Peace Of Mind Made Possible With Advance Care Planning (ACP)
It was more than 20 years ago, but the emotional stress left a deep impression on 61-year-old Madam Rahmah Binte Anes.
Back in 1996, she had her siblings faced a sudden, difficult decision – their father had slipped into a coma, and the family had to decide if they should resuscitate him or not.
With none the wiser on what their father would have preferred, the siblings were divided, said Madam Rahmah. “My siblings had different opinions, which led to big arguments on what was best for him.”
Troubled by this experience, Madam Rahmah was determined that if something similar were to happen to her, she would not want her own family to go through such anguish and turmoil.
Years later, she found a way to ensure peace of mind for herself and her loved ones.
Finding Out About ACP
The answer: Advance Care Planning, which Madam Rahmah learnt about at a talk in Geylang Serai Community Centre, supported by Ain Society.
Advance Care Planning (ACP) is the process of planning for one’s future health and personal care, in the event that one falls too sick to communicate or make decisions later on. (You can learn about the differences between ACP and other documents, like the Lasting Power of Attorney (LPA), and Advance Medical Directive (AMD), at this blog post.)
Her introduction to ACP came at the right time. In recent years, Madam Rahmah has experienced her own spate of health issues, from a breast cancer diagnosis in 2005, to learning she has developed arthritis, which is a disease that causes painful inflammation and stiffness of the joints.
“I was told that if my health does not improve, I may no longer be able to manage myself as per normal in future.”
Her resolve to go ahead with an ACP was strengthened by her memories of her father.
“I feel that sometimes, people avoid discussing end-of-life decisions because we do not want to face the reality that our health will decline one day, but our family can be caught in a conflict if they do not know what we want for ourselves.”
Strong Family Support
Madam Rahmah approached Ain Society at the end of the talk to schedule a session to learn more.
Back home, she sat her family down and told them about her desire to prepare an ACP document, explaining her reasons for wanting this done.

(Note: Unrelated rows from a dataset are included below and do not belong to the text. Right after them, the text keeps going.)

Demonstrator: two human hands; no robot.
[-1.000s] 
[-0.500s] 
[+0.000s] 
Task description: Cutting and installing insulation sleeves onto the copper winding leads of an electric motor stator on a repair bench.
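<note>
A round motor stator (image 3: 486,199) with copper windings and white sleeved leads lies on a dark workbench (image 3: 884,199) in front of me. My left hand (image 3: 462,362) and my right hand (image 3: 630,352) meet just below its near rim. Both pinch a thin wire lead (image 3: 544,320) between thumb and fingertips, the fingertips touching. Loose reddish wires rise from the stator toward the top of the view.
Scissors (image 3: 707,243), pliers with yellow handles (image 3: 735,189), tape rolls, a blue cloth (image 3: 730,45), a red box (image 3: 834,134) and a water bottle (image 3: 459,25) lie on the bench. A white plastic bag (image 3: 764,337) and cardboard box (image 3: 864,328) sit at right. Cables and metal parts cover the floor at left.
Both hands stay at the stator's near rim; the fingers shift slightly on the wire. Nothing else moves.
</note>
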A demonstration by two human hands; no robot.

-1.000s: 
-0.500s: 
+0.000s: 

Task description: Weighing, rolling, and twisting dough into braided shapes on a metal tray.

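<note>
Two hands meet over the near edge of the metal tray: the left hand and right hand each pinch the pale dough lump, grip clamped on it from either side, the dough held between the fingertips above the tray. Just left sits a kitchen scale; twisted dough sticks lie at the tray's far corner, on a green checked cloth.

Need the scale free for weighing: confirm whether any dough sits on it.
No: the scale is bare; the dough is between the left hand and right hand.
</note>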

Her family was supportive, especially her 27-year-old daughter Marhamah Binte Mohamed Ali, who helped her mother find out more about the ACP.
“When I told my daughter I wanted to do an ACP, she gathered more information from the internet, and also brought back some brochures for us to read together.”

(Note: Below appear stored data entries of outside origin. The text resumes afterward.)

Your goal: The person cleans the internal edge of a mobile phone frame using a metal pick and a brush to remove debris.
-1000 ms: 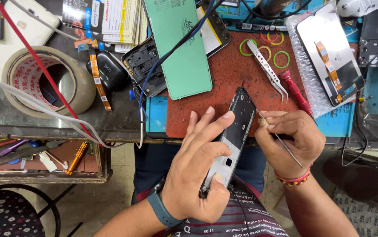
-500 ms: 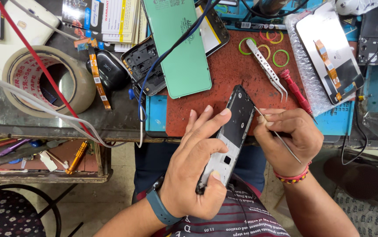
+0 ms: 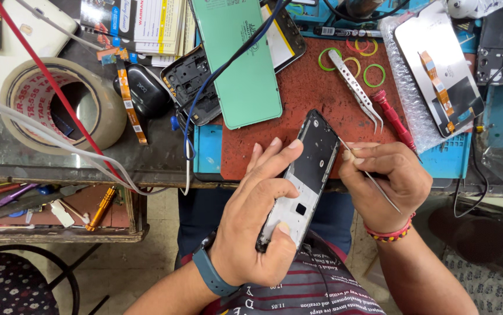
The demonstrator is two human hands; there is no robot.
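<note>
My left hand (image 3: 257, 233) grips a black and white phone frame (image 3: 304, 175) above my lap. My right hand (image 3: 383, 184) pinches thin metal tweezers (image 3: 374, 178) touching its right edge. Farther off, a green phone back cover (image 3: 243, 58) lies on the table (image 3: 59, 151).

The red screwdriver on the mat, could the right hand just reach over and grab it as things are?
Probably yes, but not straight away. The red screwdriver lies uncovered on the mat just beyond the right hand, with nothing between them. That hand already pinches a thin metal tool against the phone frame, so it would need freeing first.
</note>
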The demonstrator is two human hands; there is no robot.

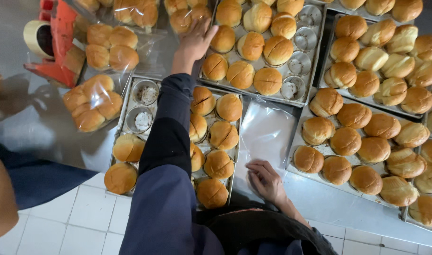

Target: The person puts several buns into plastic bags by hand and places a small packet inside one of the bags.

After talking it over, Marhamah agreed that she will be Madam Rahmah’s Nominated Healthcare Spokesperson (NHS) for the ACP.
As an NHS, Marhamah will be the point person to communicate her mother’s wishes with the healthcare team, in the event that her mother is too ill to do so herself. It is the responsibility of the NHS to ensure their loved one is able to live out their life meaningfully.
The ACP Session
The formal process started when mother and daughter met their ACP facilitator, a case worker from Ain Society in November 2019.
The case worker helped them understand the ACP process, and addressed their questions and concerns.
To better understand Madam Rahmah’s preferences on her future healthcare treatments, the case worker took both women through some scenarios. What would Madam Rahmah prefer should she fall seriously ill, and the medical team has to decide whether to prolong her life in the event that there was a low possibility of a cure? Near the end of life, what is Madam Rahmah’s preferences on privacy?
The chance to open up about issues she would not normally broach to her family lifted a load off Madam Rahmah’s shoulders.
“I was being assured that my decision matters and that the medical team will refer to my ACP document for my future treatment and care plans.”
Peace Of Mind For Family
The benefit of the ACP was apparent to Madam Rahmah after it was completed.
Not only has she been able to articulate her care wishes clearly, but she also knows that Marhamah and her family are well-prepared for the tough decisions to come down the line.
“For me, the most important reason would be to not put any burden on anyone, especially my own family members. Being able to make a decision for myself while I still can, gives me peace of mind.”